Figure 3. Ectopic expression of Dve in the midgut decreases the expression of stem cell and progenitor cell markers. (A–F) The transcript levels of delta (ISC marker), escargot (marker for both ISC and EB), and Suppressor of Hairless (EB marker) examined from midgut tissue from esgts > UAS-lacZ (control) and esgts > UAS-dve flies using quantitative RT-PCR. Data presented as fold change in mRNA levels. Relative mRNA expression of (A) delta, (B) escargot, and (C) Suppressor of hairless after 3 days of induction at 29°C. N = 3 (number of experiment sets); *P ≤ 0.05 and **P ≤ 0.01 calculated by Student’s two-tailed t test. (D–F) Relative mRNA expression of (D) delta, (E) escargot, and (F) Suppressor of hairless was estimated after 14 days aging post induction at 29°C. N = 3; ns (not significant) and P ≥ 0.05 calculated by Student’s two-tailed t test.
High Levels of Dve Can Alter Products of ISC/EB Differentiation in the Presence of the Activated Wnt Pathway
Previous studies have demonstrated the requirement of Wnt activation for cell specification and regulation of ISC proliferation during homeostasis (Tian et al., 2016; Yang et al., 2016). Upon constitutive activation of the Wnt pathway in the UAS-armS10; esg-Gal4ts flies, we observed an overall increase in the total number of cells without causing a significant change in the proportions of ISCs and EBs. The 90–95% of the total cell population is composed of EC. These can be identified by their morphology inclusive of a large polyploid nucleus. Since EC constitute majority of the cells in the midgut, it was difficult to estimate subtle changes in their numbers due to any genetic manipulation. Therefore, to investigate the effect of Wnt activation on the number of differentiated cell population, we quantified the number of prospero+ ee cells in both UAS-armS10;esg-Gal4ts, and UAS-armS10;UAS-dve/esg-Gal4ts flies, respectively (Figure 4A). The total number of cells (DAPI+ cells) increased in UAS-armS10;esg-Gal4ts flies as compared to UAS-lacZ; esg-Gal4ts flies.
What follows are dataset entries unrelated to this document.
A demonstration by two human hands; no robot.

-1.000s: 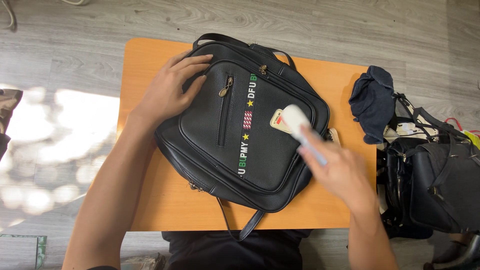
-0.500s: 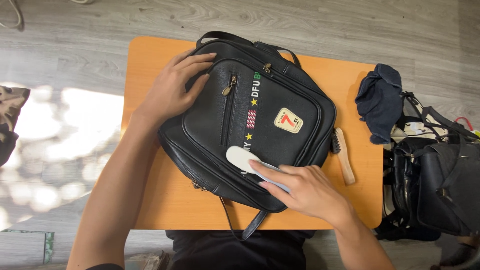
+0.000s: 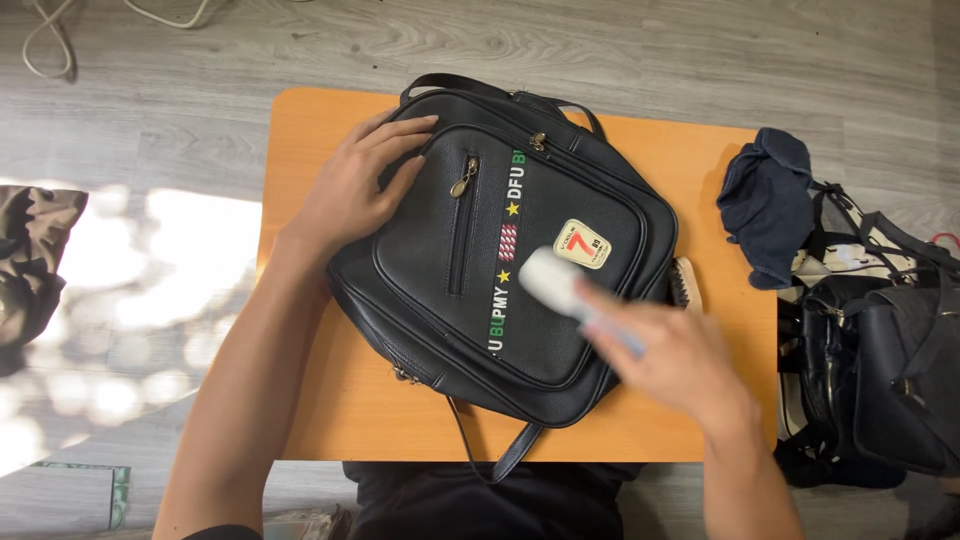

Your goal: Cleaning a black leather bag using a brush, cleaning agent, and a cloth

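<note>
Two hands: left hand point(image 3: 350, 195) flat on backpack point(image 3: 470, 300), right hand point(image 3: 670, 365) gripping applicator point(image 3: 555, 285).

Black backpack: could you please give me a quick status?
Left hand flat on black backpack. Right hand holds white applicator against its front. Wooden brush beside it.

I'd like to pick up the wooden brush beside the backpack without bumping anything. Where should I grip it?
Judging by what shows, take the wooden brush by its bare wooden back, coming from above on the side away from the black backpack. The right hand hides its handle, so wait until that clears.
</note>
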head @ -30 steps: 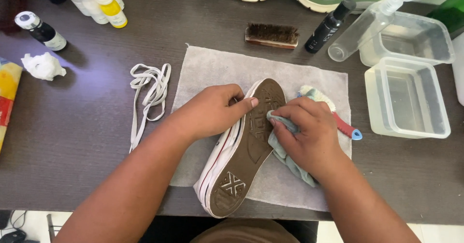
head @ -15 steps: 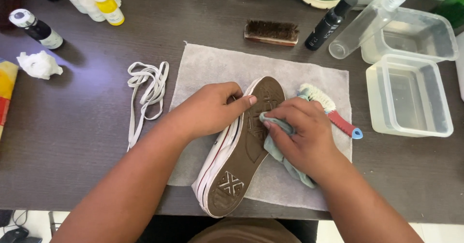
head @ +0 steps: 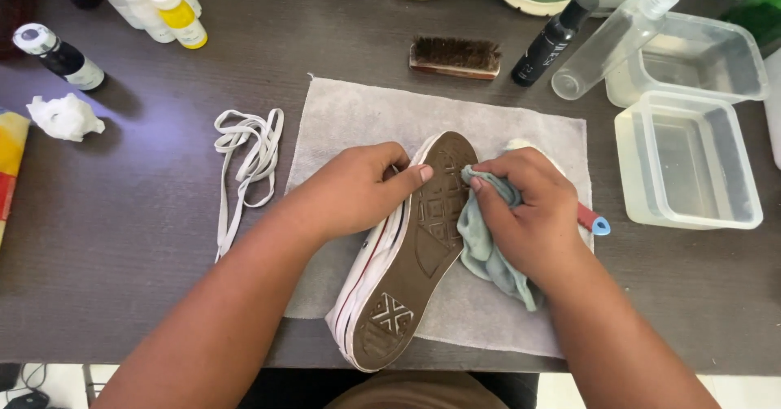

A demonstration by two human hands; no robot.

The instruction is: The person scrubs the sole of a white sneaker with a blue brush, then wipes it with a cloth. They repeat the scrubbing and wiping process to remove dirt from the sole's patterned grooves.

The proportion of ee cells with respect to the total number of cells, however, did not change significantly (Figure 4B). It is possible that ectopic expression of UAS-armS10 gave rise to a higher number of EC in the midgut. The proportion of ee cells in the midgut from UAS-armS10; UAS-dve/esg-Gal4ts increased as compared to those estimated in the midgut of UAS-armS10; esg-Gal4ts flies (Figure 4B). In a similar experiment, the number of prospero+ cells was estimated upon activation of the EGF pathway in UAS-Ras85D;esg-Gal4ts and UAS-Ras85D;UAS-dve/esg-Gal4ts flies (Supplementary Figure S3A). The total number of (DAPI+) cells increased upon activation of the EGF pathway, but the proportion of differentiated ee cells did not change in UAS-Ras85D;UAS-dve/esg-Gal4ts flies as compared to UAS-Ras85D;esg-Gal4ts flies (Supplementary Figure S3B). These data suggest that constitutive activation of both Wnt or EGF signaling pathways increases the total number of cells, but the proportion of different cell populations is maintained. Ectopic expression of Dve only in the presence of the constitutively active Wnt signaling pathway increases the proportion of ee cells. How Dve alters cell specification of differentiated cells in the presence of the activated Wnt pathway is a question that remains to be investigated.
Figure 4. Ectopic expression of dve increases the number of differentiated enteroendocrine cells in the presence of the constitutively activated Wnt pathway. (A,B) Estimation of Prospero+ enteroendocrine (ee) cells by immunostaining with Prospero antibody. (A) Representative immunofluorescence images of midguts (DAPI—blue, Esg-GFP—green, and Prospero—gray) from flies of the following genotypes: esgts > UAS-lacZ as a control, esgts > UAS-dve, esgts > UAS-armS10 and esgts > UAS-armS10;UAS-dve. Scale bar: 20 μm. (B) Quantification of Prospero+ cells in midguts from esgts > UAS-lacZ as a control, esgts > UAS-dve, esgts > UAS-armS10 and esgts > UAS-armS10;UAS-dve flies. N = 10 (number of midguts analyzed per sample) *P < 0.05 (Student’s two-tailed t test).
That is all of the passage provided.